The Hondius is expected to dock early Sunday local time at Tenerife, the largest of the Canary Islands in Spain, according to the ship’s operator, Oceanwide Expeditions. The State Department is organizing a repatriation flight to bring the Americans still on board the ship back to the U.S. Another CDC team will go to a Nebraska Air Force base to meet the flight on its return.

The American cruise ship passengers will be brought to the University of Nebraska Medical Center’s National Quarantine Unit, the center said. The 20-room facility is the only quarantine facility funded by the federal government in the U.S., and its rooms are equipped with personal bathrooms, exercise equipment, Wi-Fi and special ventilation systems, according to the center. It was funded by a nearly $20 million federal grant.

The facility looks more like a hotel than a hospital. People quarantining at the center are asked not to leave their rooms and receive, essentially, room service brought to their door, said Dr. Michael Wadman, medical director of the National Quarantine Unit at University of Nebraska Medicine.

“We’re familiar with this virus,” Wadman said, contrasting it to Covid, which was a novel virus when it first emerged. “But in this situation we want to err on the side of caution.”

Nurses and physicians trained in infection control instruct those staying in the units on protocols, including how to manage their laundry, Wadman said. Nurses wearing personal protective equipment will check their symptoms daily. The quarantine unit staff also ensure people staying there can speak to friends and family and have access to counseling services if needed.

Staff undergo quarterly training that allows them to activate the quarantine unit quickly and mitigate a variety of situations, Wadman said. That could include determining what to do if someone vomits in their room or facilitating care if a healthcare provider gets sick.

“We’re really training to the range of possibilities,” Wadman said.

If any cruise ship passengers are quarantined and develop symptoms, they will be moved to the nearby Nebraska Biocontainment Unit—a facility isolated from the rest of Nebraska’s medical center, designed to treat patients infected with highly hazardous infectious diseases, according to Nebraska Medicine.

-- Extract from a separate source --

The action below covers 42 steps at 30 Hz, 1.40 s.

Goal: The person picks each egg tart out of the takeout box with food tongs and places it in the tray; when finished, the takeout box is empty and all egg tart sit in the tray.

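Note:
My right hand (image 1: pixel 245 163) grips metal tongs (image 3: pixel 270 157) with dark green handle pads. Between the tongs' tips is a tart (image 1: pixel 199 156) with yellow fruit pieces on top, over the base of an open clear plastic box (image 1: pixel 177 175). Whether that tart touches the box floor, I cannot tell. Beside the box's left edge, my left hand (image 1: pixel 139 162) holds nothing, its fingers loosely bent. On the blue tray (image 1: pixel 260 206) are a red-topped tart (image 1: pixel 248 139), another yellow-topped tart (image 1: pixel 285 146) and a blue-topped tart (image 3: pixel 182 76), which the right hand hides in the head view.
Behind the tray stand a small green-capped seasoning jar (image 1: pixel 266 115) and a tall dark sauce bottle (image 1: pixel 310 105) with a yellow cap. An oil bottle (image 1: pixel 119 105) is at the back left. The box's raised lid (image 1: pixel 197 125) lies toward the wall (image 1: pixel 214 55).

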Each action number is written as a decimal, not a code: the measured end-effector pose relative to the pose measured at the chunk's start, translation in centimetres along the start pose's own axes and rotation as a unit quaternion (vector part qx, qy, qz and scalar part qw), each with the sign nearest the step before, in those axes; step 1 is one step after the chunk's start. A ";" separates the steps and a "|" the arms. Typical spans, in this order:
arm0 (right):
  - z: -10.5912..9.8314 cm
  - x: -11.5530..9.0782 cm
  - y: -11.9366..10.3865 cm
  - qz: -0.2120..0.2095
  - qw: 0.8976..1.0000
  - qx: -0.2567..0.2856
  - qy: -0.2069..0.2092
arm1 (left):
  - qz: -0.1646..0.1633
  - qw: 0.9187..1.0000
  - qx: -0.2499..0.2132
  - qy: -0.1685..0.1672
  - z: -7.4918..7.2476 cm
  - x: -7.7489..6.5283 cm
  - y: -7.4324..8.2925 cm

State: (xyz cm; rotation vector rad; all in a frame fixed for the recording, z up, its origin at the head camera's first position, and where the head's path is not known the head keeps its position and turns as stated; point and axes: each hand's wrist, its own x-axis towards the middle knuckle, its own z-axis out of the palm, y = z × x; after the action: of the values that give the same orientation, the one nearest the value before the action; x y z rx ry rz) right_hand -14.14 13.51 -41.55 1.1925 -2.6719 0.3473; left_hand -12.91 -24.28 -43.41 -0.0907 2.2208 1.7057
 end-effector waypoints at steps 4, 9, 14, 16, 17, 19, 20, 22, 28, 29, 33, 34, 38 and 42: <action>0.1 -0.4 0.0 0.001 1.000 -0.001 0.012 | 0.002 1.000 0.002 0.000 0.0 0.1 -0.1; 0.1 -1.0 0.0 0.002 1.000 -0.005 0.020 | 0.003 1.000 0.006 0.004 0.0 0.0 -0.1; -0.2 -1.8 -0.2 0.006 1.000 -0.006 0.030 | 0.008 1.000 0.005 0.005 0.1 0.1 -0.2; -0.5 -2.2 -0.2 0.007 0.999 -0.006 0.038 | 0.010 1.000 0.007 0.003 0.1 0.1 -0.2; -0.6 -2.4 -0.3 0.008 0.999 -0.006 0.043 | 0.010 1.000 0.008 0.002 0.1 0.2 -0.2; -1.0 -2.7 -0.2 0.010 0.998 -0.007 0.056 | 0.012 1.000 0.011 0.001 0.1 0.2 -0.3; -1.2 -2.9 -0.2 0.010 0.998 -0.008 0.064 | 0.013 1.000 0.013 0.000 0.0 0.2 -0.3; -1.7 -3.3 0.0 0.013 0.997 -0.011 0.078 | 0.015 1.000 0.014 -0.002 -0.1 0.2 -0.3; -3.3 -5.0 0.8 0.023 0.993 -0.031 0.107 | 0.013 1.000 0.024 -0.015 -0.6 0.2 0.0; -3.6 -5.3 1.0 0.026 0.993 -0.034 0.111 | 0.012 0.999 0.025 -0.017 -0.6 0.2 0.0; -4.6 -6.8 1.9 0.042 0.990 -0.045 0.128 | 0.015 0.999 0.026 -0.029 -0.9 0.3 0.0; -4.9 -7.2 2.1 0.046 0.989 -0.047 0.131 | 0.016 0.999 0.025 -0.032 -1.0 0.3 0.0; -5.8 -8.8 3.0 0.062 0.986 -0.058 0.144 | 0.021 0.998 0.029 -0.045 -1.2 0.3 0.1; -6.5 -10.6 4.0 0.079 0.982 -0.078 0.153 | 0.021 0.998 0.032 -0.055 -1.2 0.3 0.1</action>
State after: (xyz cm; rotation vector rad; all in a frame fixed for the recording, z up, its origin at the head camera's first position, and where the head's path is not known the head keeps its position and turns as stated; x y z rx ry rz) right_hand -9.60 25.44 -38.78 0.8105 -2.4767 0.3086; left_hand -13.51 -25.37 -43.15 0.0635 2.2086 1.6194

A CDC official said Saturday that ship passengers will be monitored for around six weeks, or 42 days, but not necessarily only in Nebraska. The official said authorities will coordinate with some passengers and local jurisdictions for at-home monitoring, though it wasn’t clear how many people were going home or when.

Scientists confirmed that the rare Andes variant of hantavirus is the source of the outbreak on the ship. It is the only form of the disease carried by rodents that can be transmitted between humans. Normally people can only transmit it through very close contact, like sharing food or living quarters, according to experts.

The World Health Organization said two passengers who later died from hantavirus boarded the vessel after traveling through Argentina, Chile and Uruguay on a bird-watching trip that included visits to areas where rats known to carry the Andes variant live.

Quarantines for returning travelers, depending on their level of exposure, could end up being lengthy as the incubation period for the virus is around six weeks. Argentina, which deals with this strain of hantavirus more than most countries, sets guidelines based on a person’s exposure. U.S. public health officials might take guidelines from Argentina into account when determining how to handle the ship’s passengers or any others who might have been exposed, said Dr. Gaby Frank, director for the Center for Special Pathogens at Johns Hopkins Hospital.

“The monitoring can be a little more intense or less intense,” she said. If a person was at high risk of exposure, she said, that person would likely be asked to have no contact with anyone else until the roughly six-week incubation period has passed.

That said, a person with a lower-risk exposure might only need to check in with public-health officials by phone once a day. In Texas, for example, the state’s health department said two residents who were aboard the ship are now checking their temperatures daily and agreed to contact public-health officials if they start to show any symptoms.